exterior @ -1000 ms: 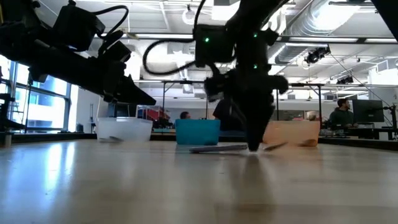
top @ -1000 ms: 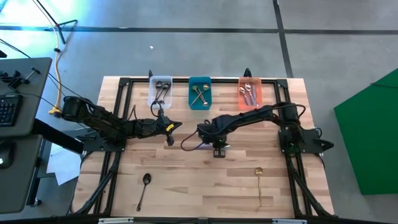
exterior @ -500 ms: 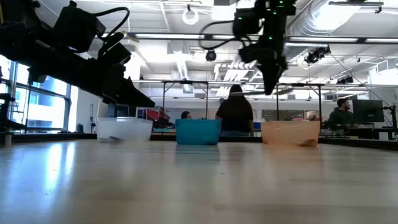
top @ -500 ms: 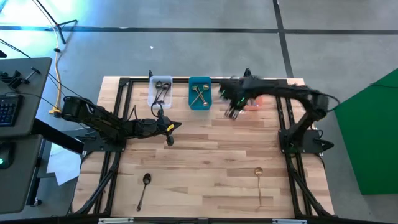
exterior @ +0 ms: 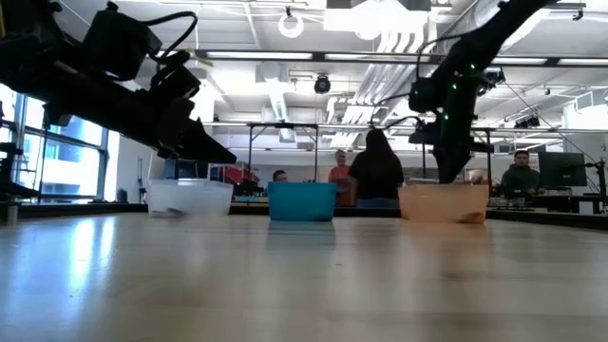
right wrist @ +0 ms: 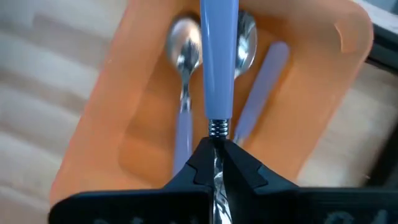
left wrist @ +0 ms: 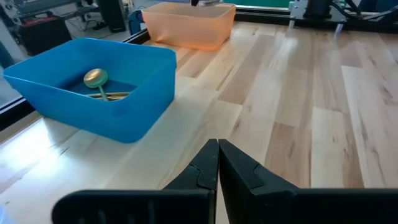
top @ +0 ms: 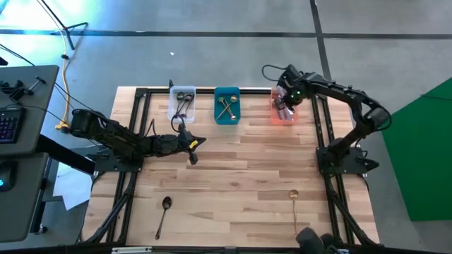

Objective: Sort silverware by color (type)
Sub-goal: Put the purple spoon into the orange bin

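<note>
My right gripper [top: 285, 100] hangs over the orange bin [top: 283, 117] at the far edge, shut on a silver spoon with a lavender handle [right wrist: 217, 56]. Two more lavender-handled silver spoons [right wrist: 185, 56] lie in that bin. Gold spoons [left wrist: 96, 78] lie in the teal bin [top: 227, 106], and dark spoons lie in the clear bin [top: 182, 103]. One black spoon [top: 164, 210] and one gold spoon [top: 294, 204] lie flat on the table near its near edge. My left gripper [left wrist: 217, 155] is shut and hovers near the table's middle, in front of the clear bin. My right gripper pinches the spoon between its two fingers at the metal shank [right wrist: 216, 132], right where the lavender handle begins. The fingers point down from above and lie along the spoon. The handle sticks out past the fingertips, down toward the orange bin's inside. The spoon is lifted clear.
The three bins stand in a row along the far edge, inside a black frame [top: 141, 95] that runs round the table. The wooden top between the bins and the two loose spoons is bare. People stand in the room beyond the table [exterior: 378, 171].
My right gripper was down at the table's middle on the lavender-handled spoon. It has risen with the spoon lifted clear and has swung toward the far edge and the right, ending over the orange bin. The left arm has kept still.
</note>
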Motion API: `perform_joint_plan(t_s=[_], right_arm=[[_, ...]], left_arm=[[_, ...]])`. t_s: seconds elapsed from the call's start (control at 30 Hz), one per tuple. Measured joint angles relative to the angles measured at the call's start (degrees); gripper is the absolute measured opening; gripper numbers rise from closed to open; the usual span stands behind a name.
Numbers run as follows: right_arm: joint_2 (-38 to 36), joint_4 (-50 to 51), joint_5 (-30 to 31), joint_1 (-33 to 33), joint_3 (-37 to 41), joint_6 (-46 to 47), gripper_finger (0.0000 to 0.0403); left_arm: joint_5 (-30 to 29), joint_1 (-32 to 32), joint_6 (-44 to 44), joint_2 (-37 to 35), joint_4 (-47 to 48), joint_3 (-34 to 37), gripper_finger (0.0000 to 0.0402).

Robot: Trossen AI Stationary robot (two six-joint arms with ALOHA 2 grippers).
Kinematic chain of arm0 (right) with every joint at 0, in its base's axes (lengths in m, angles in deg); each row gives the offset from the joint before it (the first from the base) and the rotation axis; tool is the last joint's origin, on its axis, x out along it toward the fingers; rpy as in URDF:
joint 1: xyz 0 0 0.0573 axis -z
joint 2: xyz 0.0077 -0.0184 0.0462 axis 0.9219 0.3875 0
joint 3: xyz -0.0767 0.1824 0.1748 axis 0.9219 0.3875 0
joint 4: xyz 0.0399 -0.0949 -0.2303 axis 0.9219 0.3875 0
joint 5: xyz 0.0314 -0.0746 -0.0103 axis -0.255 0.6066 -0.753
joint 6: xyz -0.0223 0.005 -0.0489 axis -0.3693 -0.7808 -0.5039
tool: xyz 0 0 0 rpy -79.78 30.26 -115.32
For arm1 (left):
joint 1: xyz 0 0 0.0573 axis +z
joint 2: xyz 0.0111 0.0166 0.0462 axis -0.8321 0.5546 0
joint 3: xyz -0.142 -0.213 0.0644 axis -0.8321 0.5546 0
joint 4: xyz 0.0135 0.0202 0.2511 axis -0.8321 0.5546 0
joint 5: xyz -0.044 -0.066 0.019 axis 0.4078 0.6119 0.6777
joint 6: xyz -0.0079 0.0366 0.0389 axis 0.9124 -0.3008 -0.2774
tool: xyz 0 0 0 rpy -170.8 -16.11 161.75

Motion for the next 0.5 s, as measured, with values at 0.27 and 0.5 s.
perform_joint_plan(t_s=[0.27,0.5], right_arm=[[0.00,-7.33,-4.41,2.99,4.95,1.13,0.0004],[0.00,-7.45,-5.20,2.99,5.74,0.60,0.0005]], left_arm=[[-0.13,0.79,0.18,0.00,-0.04,0.00,0.0003],[0.29,1.17,0.78,0.01,-0.04,0.00,0.0003]])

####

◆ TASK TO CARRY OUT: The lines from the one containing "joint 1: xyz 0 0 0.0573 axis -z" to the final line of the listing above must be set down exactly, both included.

◆ WRITTEN REPLY:
joint 1: xyz 0 0 0.0573 axis -z
joint 2: xyz 0.0077 -0.0184 0.0462 axis 0.9219 0.3875 0
joint 3: xyz -0.0767 0.1824 0.1748 axis 0.9219 0.3875 0
joint 4: xyz 0.0399 -0.0949 -0.2303 axis 0.9219 0.3875 0
joint 5: xyz 0.0314 -0.0746 -0.0103 axis -0.255 0.6066 -0.753
joint 6: xyz -0.0223 0.005 -0.0489 axis -0.3693 -0.7808 -0.5039
tool: xyz 0 0 0 rpy -79.78 30.26 -115.32
For arm1 (left):
joint 1: xyz 0 0 0.0573 axis +z
joint 2: xyz 0.0111 0.0166 0.0462 axis -0.8321 0.5546 0
joint 3: xyz -0.142 -0.213 0.0644 axis -0.8321 0.5546 0
joint 4: xyz 0.0135 0.0202 0.2511 axis -0.8321 0.5546 0
joint 5: xyz -0.044 -0.066 0.019 axis 0.4078 0.6119 0.6777
joint 6: xyz -0.0079 0.0366 0.0389 axis 0.9124 -0.3008 -0.2774
tool: xyz 0 0 0 rpy -170.8 -16.11 161.75

Motion for the next 0.5 s, as measured, with values at 0.27 and 0.5 s.
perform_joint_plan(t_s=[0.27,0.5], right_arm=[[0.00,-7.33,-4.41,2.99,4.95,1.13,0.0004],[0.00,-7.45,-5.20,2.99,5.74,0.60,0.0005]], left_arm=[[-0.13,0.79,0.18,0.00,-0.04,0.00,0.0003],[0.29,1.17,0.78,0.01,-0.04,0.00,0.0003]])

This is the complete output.